WHAT IS REQUIRED - Only the stretch of the listing below that runs from the line with "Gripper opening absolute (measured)" through the line with "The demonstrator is" is to be printed, exactly and with both ends.
- Opening Delimiter -
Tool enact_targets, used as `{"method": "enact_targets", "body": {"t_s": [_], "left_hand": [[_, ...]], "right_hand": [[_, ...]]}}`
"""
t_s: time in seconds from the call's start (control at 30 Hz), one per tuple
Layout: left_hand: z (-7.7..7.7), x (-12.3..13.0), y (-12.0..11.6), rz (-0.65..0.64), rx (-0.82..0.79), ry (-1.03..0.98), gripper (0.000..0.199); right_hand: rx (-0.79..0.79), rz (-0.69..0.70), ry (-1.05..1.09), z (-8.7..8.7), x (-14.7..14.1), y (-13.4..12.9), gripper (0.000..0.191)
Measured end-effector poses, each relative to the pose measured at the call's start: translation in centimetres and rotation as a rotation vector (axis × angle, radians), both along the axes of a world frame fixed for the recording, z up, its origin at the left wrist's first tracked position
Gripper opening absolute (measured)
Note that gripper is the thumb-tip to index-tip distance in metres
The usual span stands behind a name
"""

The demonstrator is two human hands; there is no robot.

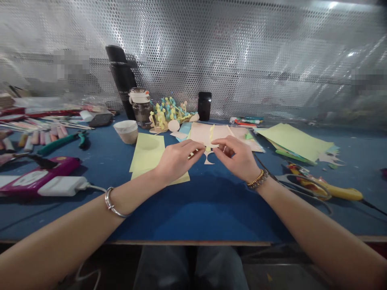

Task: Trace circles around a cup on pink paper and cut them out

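Observation:
A small pale paper cutout (208, 158) with a narrow waist and flared foot stands out between my two hands, just above the blue tabletop. My left hand (178, 160) pinches at its left edge, with a bit of yellow showing among the fingers. At the right edge, my right hand (237, 156) has thumb and index finger drawn close on it; the exact contact is partly hidden. Behind the fingertips, a yellow paper strip (212, 132) lies over a pale pink sheet (198, 131). Yellow paper sheets (148, 151) lie beside and under my left hand.
A paper cup (126, 132), brown bottle (142, 110) and colourful paper pieces (172, 110) stand behind. A phone (204, 106) leans on the perforated wall. Scissors (302, 187) and a yellow-handled corded tool (341, 192) lie right; a purple power strip (39, 175) lies left.

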State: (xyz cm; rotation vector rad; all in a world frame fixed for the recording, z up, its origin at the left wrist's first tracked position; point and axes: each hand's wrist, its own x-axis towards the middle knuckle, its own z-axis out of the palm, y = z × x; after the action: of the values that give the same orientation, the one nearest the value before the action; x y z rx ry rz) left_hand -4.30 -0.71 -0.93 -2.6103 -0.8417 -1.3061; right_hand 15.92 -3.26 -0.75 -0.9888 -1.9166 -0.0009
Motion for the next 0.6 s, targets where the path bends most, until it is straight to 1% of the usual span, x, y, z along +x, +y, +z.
{"method": "enact_targets", "body": {"t_s": [0.13, 0.4, 0.53, 0.6], "left_hand": [[0.07, 0.03, -0.02, -0.018, -0.010, -0.005, 0.016], [0.24, 0.11, -0.05, -0.006, -0.146, -0.056, 0.013], [0.44, 0.29, -0.33, -0.003, -0.229, -0.080, 0.018], [0.53, 0.33, -0.57, -0.020, -0.259, -0.073, 0.026]], "right_hand": [[-0.008, 0.040, -0.043, -0.24, 0.11, 0.28, 0.015], [0.017, 0.042, -0.095, -0.30, 0.11, 0.42, 0.013], [0.006, 0.032, -0.112, -0.20, 0.08, 0.49, 0.013], [-0.004, 0.015, -0.113, -0.11, 0.05, 0.47, 0.014]]}}
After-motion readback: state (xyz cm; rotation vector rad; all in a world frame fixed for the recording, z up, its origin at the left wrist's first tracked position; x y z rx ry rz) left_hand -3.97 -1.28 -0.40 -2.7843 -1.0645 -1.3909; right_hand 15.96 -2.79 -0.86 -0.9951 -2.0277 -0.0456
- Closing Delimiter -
FINISHED EXERCISE -
Gripper opening absolute (measured)
Note that gripper is the thumb-tip to index-tip distance in metres
The usual span stands behind a name
"""

The demonstrator is two human hands; there is no robot.

No more output is needed here.